THE MUSTARD SEED

THE MUSTARD SEED

From Chicken Soup for the Soul of America

The Mustard Seed

Seeds of faith are always within us; sometimes it takes a crisis to nourish and encourage their growth.

Susan Taylor

In the darkest of days, we sometimes have to dig deep for the faith that will carry us through. It’s not always easy, as I recently learned.

Like all Americans, September 11, 2001, is a day that I will never forget. My day started out with a promise to clean the house with my dear husband. Following the long illness of a loved one, we had neglected our most monotonous chores. It was time now to engage in this long-overdue task as even the cat was sneezing from all the dust.

This Tuesday we were up early and worked diligently, even skipping our lunch. At 1 P.M. the phone rang. Our son-in-law was working at Roosevelt Field, a large shopping mall here on Long Island, and he was calling to ask if he could stay with us if he couldn’t get across the bridge to his home in Westchester that night.

My husband spoke to him, and I watched as his face turned white. “What’s wrong?” I asked.

“Anne, quick, turn on the television set. New York City has been attacked!” he yelled.

“What? Who? Where?” I stammered.

“Just turn the set on,” he repeated.

I ran to the living room, put on the TV and watched in horror. I stood in shock, watching the recast of the Twin Towers collapsing, the clouds of smoke billowing skyward, people running for their lives, screaming in terror. America was under attack! Soon, I started crying. My entire body shook. I kept saying, “Oh my God,” until I couldn’t believe it was my own voice I heard. My husband held me, and we sat in silence for the next hour, listening to the tragic reports. It was unreal, a science fiction movie—it just couldn’t have happened to our beautiful New York City. “All the people who worked in the towers, the rescue workers, the police, the firemen, all lost,” I cried.

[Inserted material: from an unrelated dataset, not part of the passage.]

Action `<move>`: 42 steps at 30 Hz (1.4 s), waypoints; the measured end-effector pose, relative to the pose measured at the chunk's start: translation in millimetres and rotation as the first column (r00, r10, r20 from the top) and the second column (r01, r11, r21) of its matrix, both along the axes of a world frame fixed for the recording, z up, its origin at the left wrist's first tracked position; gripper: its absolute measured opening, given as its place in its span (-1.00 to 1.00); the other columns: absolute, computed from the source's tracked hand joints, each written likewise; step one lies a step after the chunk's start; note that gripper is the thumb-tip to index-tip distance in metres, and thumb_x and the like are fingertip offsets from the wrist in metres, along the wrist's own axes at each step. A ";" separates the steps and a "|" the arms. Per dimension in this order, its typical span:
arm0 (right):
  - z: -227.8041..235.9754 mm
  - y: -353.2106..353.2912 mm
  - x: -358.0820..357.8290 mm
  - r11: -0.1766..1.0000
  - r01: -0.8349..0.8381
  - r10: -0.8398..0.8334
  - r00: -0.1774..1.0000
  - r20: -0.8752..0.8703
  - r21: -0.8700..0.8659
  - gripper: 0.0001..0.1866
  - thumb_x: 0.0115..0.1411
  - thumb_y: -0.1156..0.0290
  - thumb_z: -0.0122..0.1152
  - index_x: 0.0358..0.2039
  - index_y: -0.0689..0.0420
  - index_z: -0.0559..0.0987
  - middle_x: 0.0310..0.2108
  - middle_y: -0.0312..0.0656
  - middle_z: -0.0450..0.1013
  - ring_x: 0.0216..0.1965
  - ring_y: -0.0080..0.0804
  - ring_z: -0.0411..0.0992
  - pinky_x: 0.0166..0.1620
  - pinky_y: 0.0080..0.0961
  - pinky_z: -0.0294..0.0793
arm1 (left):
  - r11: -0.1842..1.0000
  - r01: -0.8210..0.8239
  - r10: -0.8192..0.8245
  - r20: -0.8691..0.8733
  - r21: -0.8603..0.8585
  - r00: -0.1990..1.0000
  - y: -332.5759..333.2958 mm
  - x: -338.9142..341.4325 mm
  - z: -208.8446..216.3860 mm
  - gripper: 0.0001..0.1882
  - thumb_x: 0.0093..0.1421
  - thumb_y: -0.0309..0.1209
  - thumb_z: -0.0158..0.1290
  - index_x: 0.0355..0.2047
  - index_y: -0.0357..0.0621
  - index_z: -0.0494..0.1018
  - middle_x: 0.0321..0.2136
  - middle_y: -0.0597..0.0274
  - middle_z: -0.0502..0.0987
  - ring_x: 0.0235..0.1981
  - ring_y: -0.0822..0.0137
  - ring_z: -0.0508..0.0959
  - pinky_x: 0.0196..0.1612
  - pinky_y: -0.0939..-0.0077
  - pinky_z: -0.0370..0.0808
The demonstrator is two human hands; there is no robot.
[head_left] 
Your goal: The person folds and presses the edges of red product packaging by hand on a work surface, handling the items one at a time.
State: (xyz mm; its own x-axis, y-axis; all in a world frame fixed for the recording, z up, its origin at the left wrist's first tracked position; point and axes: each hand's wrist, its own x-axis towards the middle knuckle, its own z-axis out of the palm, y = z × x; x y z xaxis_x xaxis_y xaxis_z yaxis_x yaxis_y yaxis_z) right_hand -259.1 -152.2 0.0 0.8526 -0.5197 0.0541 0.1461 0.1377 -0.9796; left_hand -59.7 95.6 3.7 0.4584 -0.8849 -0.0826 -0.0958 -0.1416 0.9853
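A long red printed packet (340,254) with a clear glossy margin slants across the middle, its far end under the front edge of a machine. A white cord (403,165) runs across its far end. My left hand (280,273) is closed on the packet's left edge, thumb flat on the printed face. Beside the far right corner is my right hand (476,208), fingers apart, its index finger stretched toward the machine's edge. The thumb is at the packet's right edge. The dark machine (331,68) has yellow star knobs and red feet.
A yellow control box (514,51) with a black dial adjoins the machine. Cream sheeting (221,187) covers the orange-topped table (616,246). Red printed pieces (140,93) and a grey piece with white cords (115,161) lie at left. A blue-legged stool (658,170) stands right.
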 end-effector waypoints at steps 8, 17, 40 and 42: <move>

We quickly began to account for our own family members—who was where, who might be at risk. After a while, we discovered they were all safe. In the next few days we accounted for all our close friends and were extremely grateful. We heard stories from neighbors, friends and family about how the attack had affected them.

We continued to watch the reports, praying for a miracle for the missing. It did not come. I fell into a depression, becoming deeply saddened by the loss of so many, enraged at the destruction of the city where I had been born and raised. When Sunday came, my husband dressed for church and I felt the tears come to my eyes. “I can’t go with you,” I said. He went alone. I stayed and lamented the sheer terror I felt within myself. What kind of world are we living in? I thought. Our poor grandchildren. Is this their inheritance: a world gone mad?

For the next several Sundays, my husband attended services by himself. I tried to pray, I tried to have faith; it just wouldn’t come. I pushed myself each day just to get out of bed. I felt empty, lost and very confused.

I’m not sure why, but on October 7 I told my husband that I wanted to go to church with him. He smiled and said he was pleased, and that I would be happy to know that Father Jim would be saying Mass that day. He knew I enjoyed this priest’s down-to-earth sermons. The theme of the service was the need for us to rekindle our convictions. It spoke of having faith if only the size of a mustard seed. Now, a mustard seed is very small, almost difficult to see on a normal basis. I cried through the entire service, yet when we left the church I felt a new resolve.

That night I told my husband that I needed to show him something. From a box yellowed with age, I removed a small, round glass ball the size of a marble. I put it in his hand, and he asked, “What’s this?”

I replied, “My mother gave that to me thirty-seven years ago when the baby died.”

An infant son had passed away from a lung infection and I had gone into a deep depression. I couldn’t fathom the reason that God would allow something that unthinkable to happen. I lost all my faith and stayed away from church. Nothing was real for me at that time and no one could reach me to help. My heart was broken, my desire to live lost. My dear mother had pressed the small object that my husband now held in his hand into mine one evening. “My darling daughter,” she said, “all you’ve faced recently has been tragic, and there are no answers to the questions of why, but you must go on. I know it’s hard, almost impossible, but if you can have faith, if only the size of that mustard seed, you will begin to heal.”

I stared at this person that I loved with all my heart and wondered how she expected me to believe what she was saying. She put the small glass object in my hand and said, “Just try, Anne.”

That evening I continued to roll the ball over and over in my palm. I concentrated on the tiny brown speck in the middle of it. I felt myself get stronger. I felt the desire to believe that things would return to normal, that life would hold joy for me once again. I can have faith the size of that speck. I can do that, I can, I kept repeating it to myself.

Thirty-seven years later, I held the round sphere that held the mustard seed in my hand. I prayed that night and once again, I felt stronger. We all need to hold on to the thought that we can also have the faith, the spirit, the resolve, if only the size of that small speck, to see us through this crisis. I know it won’t be easy, it never has been. However, in our country’s history, our darkest moments become our finest hours.